For two hours in the afternoon of September 6, 2024, dozens of UW and local Cambodian community members along with the public piled into the 125-seats in Thomson Hall 101 at the University of Washington to watch “Made in Cambodia,” a documentary detailing contemporary art and artists in Cambodia since the 1970s.
Through the artists’ own voices in the film, the audience learned about the state of contemporary arts in this Southeast Asian country, what inspires them, and what it’s like to be an artist in Cambodia today. The documentary’s personal stories of the artists also showed the current Cambodian socio-political context.
As the film’s website notes, “there was a vibrant arts movement that was flourishing in Cambodia in the early 20th century. Tragically, it was cut short by Pol Pot’s brutal Khmer Rouge regime in the late 1970s. The genocide was responsible for the deaths of around 90% of the artists and creatives in Cambodia. In the following decades, the arts faltered as the country struggled to recover and heal its wounds.”

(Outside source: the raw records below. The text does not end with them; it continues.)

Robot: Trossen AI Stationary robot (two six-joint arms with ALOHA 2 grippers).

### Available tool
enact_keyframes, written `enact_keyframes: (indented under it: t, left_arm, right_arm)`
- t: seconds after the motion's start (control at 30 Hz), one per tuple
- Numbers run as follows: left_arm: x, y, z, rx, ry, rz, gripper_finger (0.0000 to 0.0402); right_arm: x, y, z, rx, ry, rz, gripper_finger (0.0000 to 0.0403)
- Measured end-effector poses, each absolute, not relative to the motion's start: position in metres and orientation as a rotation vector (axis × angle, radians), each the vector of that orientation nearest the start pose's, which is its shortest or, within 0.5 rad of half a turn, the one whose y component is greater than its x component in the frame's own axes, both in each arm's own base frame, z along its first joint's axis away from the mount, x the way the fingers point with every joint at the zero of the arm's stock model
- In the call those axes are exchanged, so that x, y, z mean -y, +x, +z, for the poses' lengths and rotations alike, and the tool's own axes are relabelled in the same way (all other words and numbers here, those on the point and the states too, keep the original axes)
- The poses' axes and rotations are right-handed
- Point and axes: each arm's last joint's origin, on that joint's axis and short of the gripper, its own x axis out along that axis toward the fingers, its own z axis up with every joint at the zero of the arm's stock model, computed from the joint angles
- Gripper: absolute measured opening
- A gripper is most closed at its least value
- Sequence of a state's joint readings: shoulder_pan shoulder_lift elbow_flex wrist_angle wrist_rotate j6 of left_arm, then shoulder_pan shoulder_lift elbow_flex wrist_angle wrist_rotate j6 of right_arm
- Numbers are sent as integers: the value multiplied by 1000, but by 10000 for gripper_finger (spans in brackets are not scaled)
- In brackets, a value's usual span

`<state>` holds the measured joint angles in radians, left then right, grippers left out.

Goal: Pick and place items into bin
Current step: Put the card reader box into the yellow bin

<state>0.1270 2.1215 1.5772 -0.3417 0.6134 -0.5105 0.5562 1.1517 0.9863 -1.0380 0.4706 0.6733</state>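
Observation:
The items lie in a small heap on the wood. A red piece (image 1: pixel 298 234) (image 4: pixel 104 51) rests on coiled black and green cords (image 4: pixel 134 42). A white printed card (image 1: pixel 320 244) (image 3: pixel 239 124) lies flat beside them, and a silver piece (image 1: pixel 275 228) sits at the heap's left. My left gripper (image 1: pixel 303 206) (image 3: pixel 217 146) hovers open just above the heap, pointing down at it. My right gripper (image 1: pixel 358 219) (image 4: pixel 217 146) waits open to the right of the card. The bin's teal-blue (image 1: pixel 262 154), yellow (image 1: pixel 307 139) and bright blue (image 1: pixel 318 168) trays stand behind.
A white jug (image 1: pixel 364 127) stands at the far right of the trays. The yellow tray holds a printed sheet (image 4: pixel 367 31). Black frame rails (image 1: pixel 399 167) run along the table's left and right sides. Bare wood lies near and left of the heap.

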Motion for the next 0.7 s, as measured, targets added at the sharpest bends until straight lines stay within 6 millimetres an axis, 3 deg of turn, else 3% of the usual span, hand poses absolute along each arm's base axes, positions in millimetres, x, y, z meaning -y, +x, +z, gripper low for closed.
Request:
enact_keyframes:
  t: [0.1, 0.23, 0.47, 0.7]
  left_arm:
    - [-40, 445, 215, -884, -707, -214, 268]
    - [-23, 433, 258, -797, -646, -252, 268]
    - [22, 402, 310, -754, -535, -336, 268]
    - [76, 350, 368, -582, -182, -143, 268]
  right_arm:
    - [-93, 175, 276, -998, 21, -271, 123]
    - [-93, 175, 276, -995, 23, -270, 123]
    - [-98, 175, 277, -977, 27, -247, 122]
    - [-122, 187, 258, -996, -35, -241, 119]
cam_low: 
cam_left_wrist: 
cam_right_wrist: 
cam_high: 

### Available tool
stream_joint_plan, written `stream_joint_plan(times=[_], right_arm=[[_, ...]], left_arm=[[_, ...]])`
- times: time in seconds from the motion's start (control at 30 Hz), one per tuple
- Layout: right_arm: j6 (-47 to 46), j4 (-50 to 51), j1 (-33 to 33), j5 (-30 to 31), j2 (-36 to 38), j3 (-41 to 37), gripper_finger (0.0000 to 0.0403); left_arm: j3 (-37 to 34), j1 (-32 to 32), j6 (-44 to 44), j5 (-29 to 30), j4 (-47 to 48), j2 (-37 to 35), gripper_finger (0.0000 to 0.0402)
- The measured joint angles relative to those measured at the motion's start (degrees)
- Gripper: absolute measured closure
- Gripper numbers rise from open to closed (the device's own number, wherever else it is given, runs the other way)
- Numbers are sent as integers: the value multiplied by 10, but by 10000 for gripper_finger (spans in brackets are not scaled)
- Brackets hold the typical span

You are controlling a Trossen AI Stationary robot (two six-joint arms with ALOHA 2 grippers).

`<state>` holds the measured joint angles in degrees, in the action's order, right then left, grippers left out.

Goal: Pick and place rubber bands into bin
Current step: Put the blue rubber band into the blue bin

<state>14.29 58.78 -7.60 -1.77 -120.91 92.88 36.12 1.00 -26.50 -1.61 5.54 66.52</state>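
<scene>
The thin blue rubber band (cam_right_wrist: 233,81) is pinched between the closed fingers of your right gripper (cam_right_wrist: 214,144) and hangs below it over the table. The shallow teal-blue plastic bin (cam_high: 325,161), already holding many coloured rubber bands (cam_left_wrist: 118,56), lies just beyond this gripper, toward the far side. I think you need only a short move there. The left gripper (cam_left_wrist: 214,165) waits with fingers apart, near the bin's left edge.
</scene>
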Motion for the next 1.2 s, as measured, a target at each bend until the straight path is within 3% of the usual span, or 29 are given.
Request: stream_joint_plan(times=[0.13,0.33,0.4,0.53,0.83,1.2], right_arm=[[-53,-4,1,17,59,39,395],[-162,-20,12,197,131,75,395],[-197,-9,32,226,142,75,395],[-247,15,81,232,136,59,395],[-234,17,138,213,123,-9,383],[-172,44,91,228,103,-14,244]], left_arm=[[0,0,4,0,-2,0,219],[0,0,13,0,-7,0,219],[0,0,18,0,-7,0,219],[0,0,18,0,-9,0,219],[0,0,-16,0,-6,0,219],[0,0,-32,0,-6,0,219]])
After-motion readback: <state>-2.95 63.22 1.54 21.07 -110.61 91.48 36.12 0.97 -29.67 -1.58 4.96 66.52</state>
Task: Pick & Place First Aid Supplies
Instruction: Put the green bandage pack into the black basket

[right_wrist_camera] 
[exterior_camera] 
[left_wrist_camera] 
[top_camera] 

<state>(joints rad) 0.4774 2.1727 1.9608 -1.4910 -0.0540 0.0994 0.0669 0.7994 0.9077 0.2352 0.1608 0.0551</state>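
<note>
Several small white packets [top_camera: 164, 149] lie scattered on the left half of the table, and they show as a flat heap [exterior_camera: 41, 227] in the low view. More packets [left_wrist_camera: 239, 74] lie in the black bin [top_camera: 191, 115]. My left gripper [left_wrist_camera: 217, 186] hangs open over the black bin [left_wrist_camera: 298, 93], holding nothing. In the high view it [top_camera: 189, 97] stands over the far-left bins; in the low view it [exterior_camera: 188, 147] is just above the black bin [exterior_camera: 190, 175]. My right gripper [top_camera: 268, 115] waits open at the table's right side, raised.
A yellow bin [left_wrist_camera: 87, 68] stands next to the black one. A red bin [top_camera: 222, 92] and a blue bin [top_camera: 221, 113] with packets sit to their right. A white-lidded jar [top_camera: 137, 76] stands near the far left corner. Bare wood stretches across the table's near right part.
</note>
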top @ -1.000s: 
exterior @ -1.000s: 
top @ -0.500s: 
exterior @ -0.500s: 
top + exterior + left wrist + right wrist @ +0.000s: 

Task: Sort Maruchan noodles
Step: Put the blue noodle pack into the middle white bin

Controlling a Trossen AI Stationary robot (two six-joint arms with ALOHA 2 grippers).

The event was sponsored by the Khmer Community of Seattle King County and the UW’s
Center for Southeast Asia & Its Diasporas, a federally-funded National Resource Center housed in the Jackson School of International Studies. The film’s Director and Editor Koji Minami answered questions after the screening about the filming process and the explosion of creativity and vibrancy of the visual arts currently taking place.